The final nail in my motivational coffin came when I decided to make the aforementioned cross-country-concert trip.  By the time I had booked this trip, I had lost enough that my all-XL shirts and t-shirts and jeans were starting to look really baggy on me, but I also wasn’t quite at a point where I wanted to start investing in a new wardrobe yet.  I was browsing around though and I noticed that American Eagle (don’t judge me – I have plaid button-downs and they have more plaid button-downs than I could ever afford) had this one shirt I was absolutely in love with.  I don’t get excited for clothes very often, but I saw this and knew it had to be mine, in L rather than XL for a change.  And so, I set a goal – get in good enough shape by my trip (roughly three weeks) to be able to wear this shirt out there.  In hindsight, this was a completely arbitrary goal to set and contrary to much of the still-not-willing-to-call-it-a diet advice I have read, but it worked – I was biking longer and harder, expanding my repertoire of healthy-yet-delicious cooking, and dropping more weight than I had ever anticipated to the point that my new, sixty-dollar-and-two-sizes-smaller jeans were soon too big (last time I shop at the Gap, but I don’t feel like I’m missing much there anyway, besides the dress-and-look-like-vampire counter girls).

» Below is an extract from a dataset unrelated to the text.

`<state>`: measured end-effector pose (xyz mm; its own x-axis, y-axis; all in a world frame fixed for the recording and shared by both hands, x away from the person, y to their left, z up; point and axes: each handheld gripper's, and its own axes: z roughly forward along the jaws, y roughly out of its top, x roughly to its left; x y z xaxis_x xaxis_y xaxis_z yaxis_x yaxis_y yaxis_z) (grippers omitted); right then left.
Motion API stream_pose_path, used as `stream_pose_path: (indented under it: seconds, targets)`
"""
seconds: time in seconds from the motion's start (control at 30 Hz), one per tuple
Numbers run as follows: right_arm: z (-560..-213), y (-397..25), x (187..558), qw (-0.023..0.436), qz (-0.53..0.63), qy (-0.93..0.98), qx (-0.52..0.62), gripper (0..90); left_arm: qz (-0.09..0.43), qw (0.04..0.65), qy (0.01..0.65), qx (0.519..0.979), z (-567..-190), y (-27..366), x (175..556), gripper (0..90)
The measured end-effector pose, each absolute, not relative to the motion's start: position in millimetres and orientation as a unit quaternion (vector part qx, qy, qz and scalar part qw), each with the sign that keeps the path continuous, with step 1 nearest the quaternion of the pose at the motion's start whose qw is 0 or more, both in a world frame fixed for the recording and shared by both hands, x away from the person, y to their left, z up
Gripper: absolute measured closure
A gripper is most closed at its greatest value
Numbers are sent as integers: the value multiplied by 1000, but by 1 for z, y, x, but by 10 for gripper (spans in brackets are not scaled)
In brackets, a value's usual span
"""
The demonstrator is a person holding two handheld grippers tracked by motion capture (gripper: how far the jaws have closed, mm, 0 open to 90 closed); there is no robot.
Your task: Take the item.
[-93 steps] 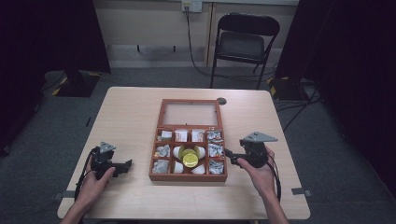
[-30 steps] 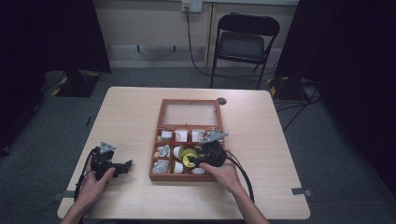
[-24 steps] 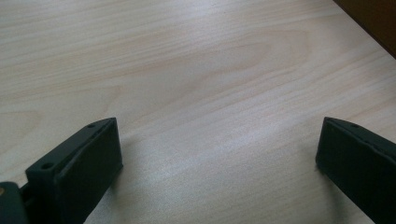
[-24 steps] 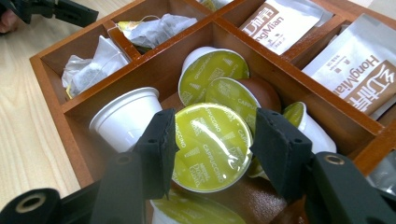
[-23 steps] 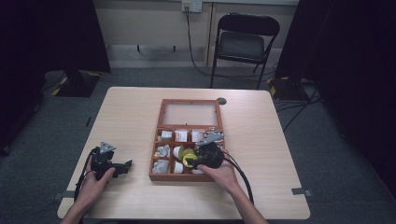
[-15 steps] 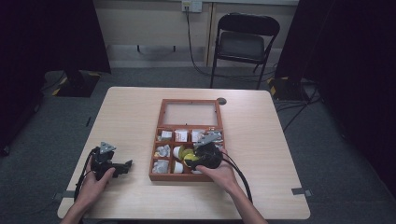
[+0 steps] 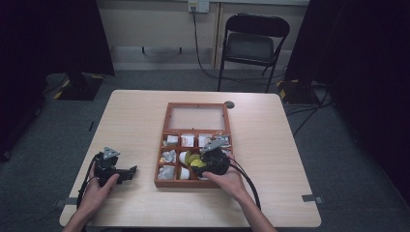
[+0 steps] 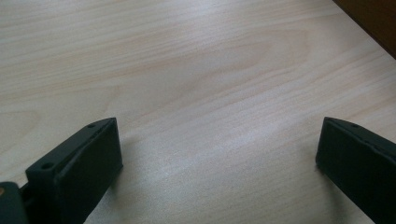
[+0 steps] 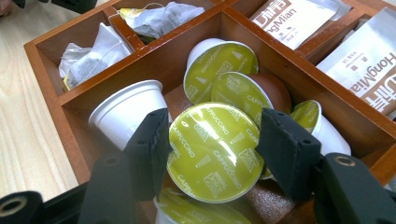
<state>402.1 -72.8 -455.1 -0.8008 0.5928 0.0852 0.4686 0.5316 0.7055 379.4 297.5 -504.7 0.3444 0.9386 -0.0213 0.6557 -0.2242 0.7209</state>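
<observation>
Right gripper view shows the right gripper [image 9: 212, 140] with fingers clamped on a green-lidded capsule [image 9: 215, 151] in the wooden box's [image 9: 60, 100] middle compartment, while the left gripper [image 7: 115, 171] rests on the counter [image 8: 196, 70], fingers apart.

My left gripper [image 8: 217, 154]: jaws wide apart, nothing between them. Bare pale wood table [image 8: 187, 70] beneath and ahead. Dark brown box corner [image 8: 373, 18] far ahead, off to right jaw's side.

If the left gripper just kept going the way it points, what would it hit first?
Likely the wooden box. The left gripper lies on the table with jaws open, pointing toward it over bare tabletop; the box's corner shows ahead.
</observation>
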Motion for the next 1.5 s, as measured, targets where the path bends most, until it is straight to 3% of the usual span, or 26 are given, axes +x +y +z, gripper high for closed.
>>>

People started to notice too, which was not what I was going for (okay, maybe a little), but didn’t mind too much either (except when the person telling me I was looking great is the same person whose computer I had recently cleaned of a gig of hardcore porn; that was a little weird).  I still wasn’t quite buying it myself, though.  I would look in the mirror (another side effect of the compliments was a hint of vanity on my part) and still not really see a difference.  I felt better, people told me I looked better, but I was still seeing the same old thing.  I was really starting to wonder if I would ever see (in the most literal way) a difference.  And today, fifty-one pounds lighter, I did.  I was on a surprisingly-empty-for-eight-in-the-morning A train and, thanks to the odd slant of the doors across the car, was able to get a neck-down-only glimpse of myself as we sped (i.e. did slightly better than crawl) between 42nd and 59th and I couldn’t help but think to myself, “Damn, you look pretty good.”